Personal information
- Born: April 8, 1980 (age 46) Holon, Israel
- Nationality: Israel
- Listed height: 6 ft 8 in (2.03 m)
- Position: Small forward

Career highlights
- 2000 Under-20 FIBA European Championship silver medal; 2003 Israeli All Star Game;

= Moshe Mizrahi (basketball) =

Israeli basketball player

Moshe Mizrahi (משה מזרחי; born April 8, 1980) is an Israeli basketball player. He plays small forward.

Mizrahi was a member of the Israeli U-16, U-18, U-20, and U-21 National Teams, won the silver medal at the 2000 Under-20 FIBA European Championship, and played at the World Under-21 Championship. He has also been a member of the Israel national basketball team, and played for Israel at the 2001 and 2005 European Basketball Championships.
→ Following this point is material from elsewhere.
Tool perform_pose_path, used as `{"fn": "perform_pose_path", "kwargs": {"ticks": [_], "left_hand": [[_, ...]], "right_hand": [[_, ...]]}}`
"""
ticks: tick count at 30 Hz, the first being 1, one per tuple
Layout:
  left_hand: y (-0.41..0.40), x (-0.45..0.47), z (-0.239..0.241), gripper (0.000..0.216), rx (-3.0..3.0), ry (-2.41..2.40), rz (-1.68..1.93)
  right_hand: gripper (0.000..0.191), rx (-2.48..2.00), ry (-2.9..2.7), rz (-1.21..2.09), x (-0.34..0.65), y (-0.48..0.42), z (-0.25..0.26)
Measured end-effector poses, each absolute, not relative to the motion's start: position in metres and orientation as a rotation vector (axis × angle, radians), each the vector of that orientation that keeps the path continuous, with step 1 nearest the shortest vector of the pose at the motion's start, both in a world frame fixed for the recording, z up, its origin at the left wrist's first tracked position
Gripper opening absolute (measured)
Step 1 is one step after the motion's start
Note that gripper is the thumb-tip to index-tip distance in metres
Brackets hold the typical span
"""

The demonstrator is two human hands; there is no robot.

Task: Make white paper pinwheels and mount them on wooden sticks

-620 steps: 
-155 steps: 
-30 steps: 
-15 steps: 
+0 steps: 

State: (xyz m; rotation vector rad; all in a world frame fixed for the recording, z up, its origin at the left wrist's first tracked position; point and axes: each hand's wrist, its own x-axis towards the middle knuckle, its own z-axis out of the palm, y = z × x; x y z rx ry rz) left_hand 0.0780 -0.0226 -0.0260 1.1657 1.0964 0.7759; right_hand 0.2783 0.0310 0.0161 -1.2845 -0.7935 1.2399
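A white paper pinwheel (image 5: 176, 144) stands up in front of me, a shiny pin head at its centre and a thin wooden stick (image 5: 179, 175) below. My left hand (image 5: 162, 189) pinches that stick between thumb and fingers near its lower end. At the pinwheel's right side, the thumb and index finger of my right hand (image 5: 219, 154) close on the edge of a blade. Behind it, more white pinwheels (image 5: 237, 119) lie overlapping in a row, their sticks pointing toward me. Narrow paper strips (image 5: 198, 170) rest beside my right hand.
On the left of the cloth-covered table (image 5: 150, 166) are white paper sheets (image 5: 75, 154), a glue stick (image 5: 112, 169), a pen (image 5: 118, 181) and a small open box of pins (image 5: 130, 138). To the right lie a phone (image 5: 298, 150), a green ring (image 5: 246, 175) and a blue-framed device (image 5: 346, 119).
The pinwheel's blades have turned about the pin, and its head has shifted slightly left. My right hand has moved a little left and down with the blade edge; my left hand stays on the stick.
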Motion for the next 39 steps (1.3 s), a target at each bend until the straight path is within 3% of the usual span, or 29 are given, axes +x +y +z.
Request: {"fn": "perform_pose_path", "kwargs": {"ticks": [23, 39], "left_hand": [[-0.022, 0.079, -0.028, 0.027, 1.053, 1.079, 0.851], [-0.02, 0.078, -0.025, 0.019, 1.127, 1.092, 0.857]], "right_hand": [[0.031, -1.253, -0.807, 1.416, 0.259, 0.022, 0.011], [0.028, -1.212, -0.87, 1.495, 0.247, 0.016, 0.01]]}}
In addition to playing on the Israeli national basketball team, he has played for teams in leagues in Israel, Ukraine, and France, specifically for Hapoel Holon, Hapoel Jerusalem, Hapoel Galil Elyon, Azovmash Mariupol, Elitzur Ashkelon, Bnei Hasharon, Paris-Levallois Basket, Maccabi Haifa, and Maccabi Ashdod. Mizrahi also played in the 2003 Israeli All Star Game.

==Biography==

Mizrahi was born in Holon, Israel. He is tall.

==Basketball career==

Mizrahi was a member of the Israeli U-16, U-18, U-20, and U-21 National Teams (and played at the World Under-21 Championship), and has been a member of the Israel national basketball team. He played for Israel at the 2001 and 2005 European Basketball Championships. He played on Hapoel Holon youth teams in Israel as he was growing up.

Mizrahi played with Hapoel Holon from the 1997–1998 season through their 2000-2001 championship season. He won the silver medal at the 2000 Under-20 FIBA European Championship.

He played for Hapoel Jerusalem from the 2001–2002 season through their 2003-2004 championship season, during which they won the 2003–04 ULEB Cup. Mizrahi played in the 2003 Israeli All Star Game.

Mizrahi played for Hapoel Galil Elyon for the 2004–2005 season. He averaged 13.1 points per game.

In April 2005 Mizrahi signed with Azovmash Mariupol in Ukraine, and played for them until he returned to Israel for the 2005–2006 season, playing for Elitzur Ashkelon. He played for Bnei Hasharon for the 2006–07 season, played for Paris-Levallois Basket in the Ligue Nationale de Basket Pro A in France for the 2007–2008 season, and returned to Israel to play for Maccabi Haifa for the 2008–09 season and their 2009-2010 championship season.

He started playing for Hapoel Jerusalem in the 2010–2011 season. He then played for Maccabi Ashdod of the Israeli Basketball Premier League.